**DATASET EXTRACT**
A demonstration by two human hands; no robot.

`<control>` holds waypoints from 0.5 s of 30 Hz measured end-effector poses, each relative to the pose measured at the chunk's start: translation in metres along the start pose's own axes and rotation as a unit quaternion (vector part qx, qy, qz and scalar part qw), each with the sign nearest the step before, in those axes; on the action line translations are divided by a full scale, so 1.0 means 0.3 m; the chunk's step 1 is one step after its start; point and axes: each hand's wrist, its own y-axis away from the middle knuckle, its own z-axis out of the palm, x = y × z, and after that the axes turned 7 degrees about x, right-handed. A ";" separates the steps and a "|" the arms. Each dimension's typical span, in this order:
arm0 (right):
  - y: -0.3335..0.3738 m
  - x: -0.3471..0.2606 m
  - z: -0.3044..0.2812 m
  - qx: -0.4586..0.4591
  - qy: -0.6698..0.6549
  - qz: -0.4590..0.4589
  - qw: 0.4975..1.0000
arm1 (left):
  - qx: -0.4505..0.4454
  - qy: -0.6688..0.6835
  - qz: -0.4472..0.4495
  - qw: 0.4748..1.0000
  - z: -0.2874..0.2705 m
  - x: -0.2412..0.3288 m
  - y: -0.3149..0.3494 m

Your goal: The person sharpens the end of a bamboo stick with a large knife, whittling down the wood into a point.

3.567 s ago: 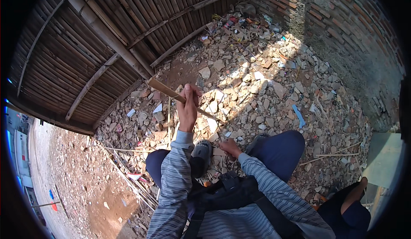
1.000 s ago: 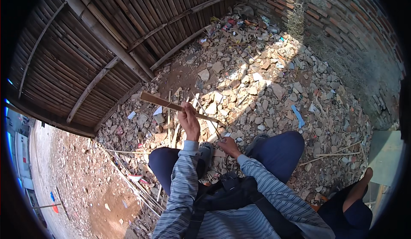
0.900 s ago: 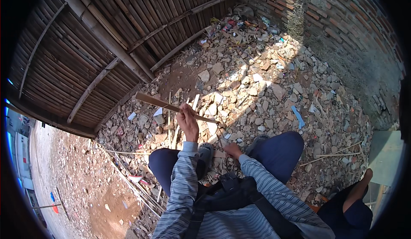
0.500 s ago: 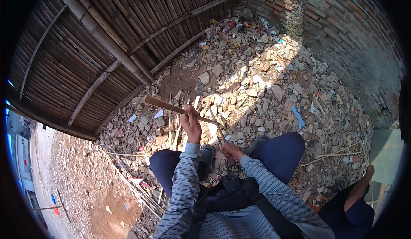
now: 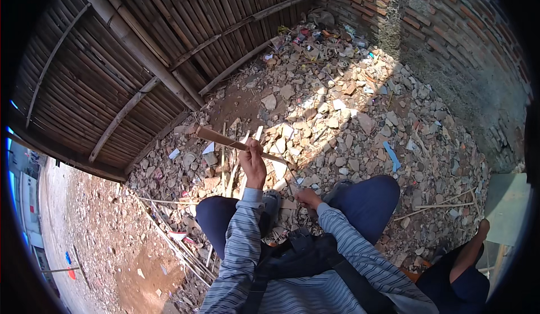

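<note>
My left hand (image 5: pixel 252 165) is closed around the middle of a flat bamboo strip (image 5: pixel 216 138). The strip slants from a broad end on the upper left down to a narrow end on the right. Lower and to the right, my right hand (image 5: pixel 307 197) grips what looks like a knife (image 5: pixel 293 179), its thin blade pointing up and left. The blade's far end meets or lies very close to the strip's right end; exact contact cannot be made out. The fist hides most of the handle. Both hands are in front of my bent knees.
Stones and broken rubble (image 5: pixel 332 120) cover the ground, with thin bamboo pieces (image 5: pixel 224 165) beyond my feet. A slatted bamboo wall (image 5: pixel 135 50) stands at the left, a brick wall (image 5: pixel 461 50) at the right. At lower right a person's bare arm (image 5: pixel 471 252) shows.
The knife blade has turned, its tip dropping from above the strip to the strip's right end. My left hand and the bamboo strip have shifted slightly right.
</note>
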 end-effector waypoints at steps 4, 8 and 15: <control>0.068 -0.075 0.028 -0.198 -0.351 0.140 0.904 | 0.020 0.005 -0.009 1.000 -0.009 0.022 -0.007; 0.113 -0.115 0.050 -0.143 -0.273 0.049 0.950 | 0.017 0.032 -0.007 0.999 0.001 0.019 0.001; 0.047 -0.023 0.058 0.120 0.112 -0.219 0.962 | 0.040 -0.007 0.016 0.999 0.000 0.012 -0.018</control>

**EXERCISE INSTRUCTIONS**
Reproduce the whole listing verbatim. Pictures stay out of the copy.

**RESPONSE TO THIS EXERCISE**
A demonstration by two human hands; no robot.

`<control>` holds waypoints from 0.5 s of 30 Hz measured end-effector poses, each relative to the pose measured at the chunk's start: translation in metres along the start pose's own axes and rotation as a unit quaternion (vector part qx, qy, qz and scalar part qw), each with the sign nearest the step before, in those axes; on the action line translations are divided by a full scale, so 1.0 means 0.3 m; the chunk's step 1 is one step after its start; point and axes: each hand's wrist, its own y-axis away from the middle knuckle, its own z-axis out of the palm, x = y × z, and after that the axes turned 7 degrees about x, right-handed. A ";" separates the steps and a "|" the arms. Each dimension's typical span, in this order:
arm0 (right):
  - y: -0.3335..0.3738 m
  - x: -0.3471..0.2606 m
  - z: -0.3044..0.2812 m
  - qx: -0.4586..0.4591
  - qy: -0.6698..0.6549
  - qz: -0.4590..0.4589
  - qw: 0.4975..1.0000
arm1 (left):
  - qx: -0.4505..0.4454
  - qy: -0.6688..0.6835
  - qz: -0.4472..0.4495
  - qw: 0.4748..1.0000
  - z: -0.2874..0.2705 m
  - x: -0.2412..0.3288 m
  - y: -0.3149..0.3494 m

Your goal: The person sharpens the end of a bamboo stick with a large knife, whittling down the wood into a point.

3.567 s ago: 
1.000 s ago: 
0.900 s ago: 
0.500 s ago: 
now: 

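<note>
My left hand (image 5: pixel 252 165) is closed around the middle of a flat bamboo strip (image 5: pixel 216 138). The strip slants from a broad end on the upper left down to a narrow end on the right. Lower and to the right, my right hand (image 5: pixel 307 197) grips what looks like a knife (image 5: pixel 293 179), its thin blade pointing up and left. The blade's far end meets or lies very close to the strip's right end; exact contact cannot be made out. The fist hides most of the handle. Both hands are in front of my bent knees.
Stones and broken rubble (image 5: pixel 332 120) cover the ground, with thin bamboo pieces (image 5: pixel 224 165) beyond my feet. A slatted bamboo wall (image 5: pixel 135 50) stands at the left, a brick wall (image 5: pixel 461 50) at the right. At lower right a person's bare arm (image 5: pixel 471 252) shows.
The knife blade has turned, its tip dropping from above the strip to the strip's right end. My left hand and the bamboo strip have shifted slightly right.
</note>
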 end-effector waypoints at steps 4, 8 and 15: <control>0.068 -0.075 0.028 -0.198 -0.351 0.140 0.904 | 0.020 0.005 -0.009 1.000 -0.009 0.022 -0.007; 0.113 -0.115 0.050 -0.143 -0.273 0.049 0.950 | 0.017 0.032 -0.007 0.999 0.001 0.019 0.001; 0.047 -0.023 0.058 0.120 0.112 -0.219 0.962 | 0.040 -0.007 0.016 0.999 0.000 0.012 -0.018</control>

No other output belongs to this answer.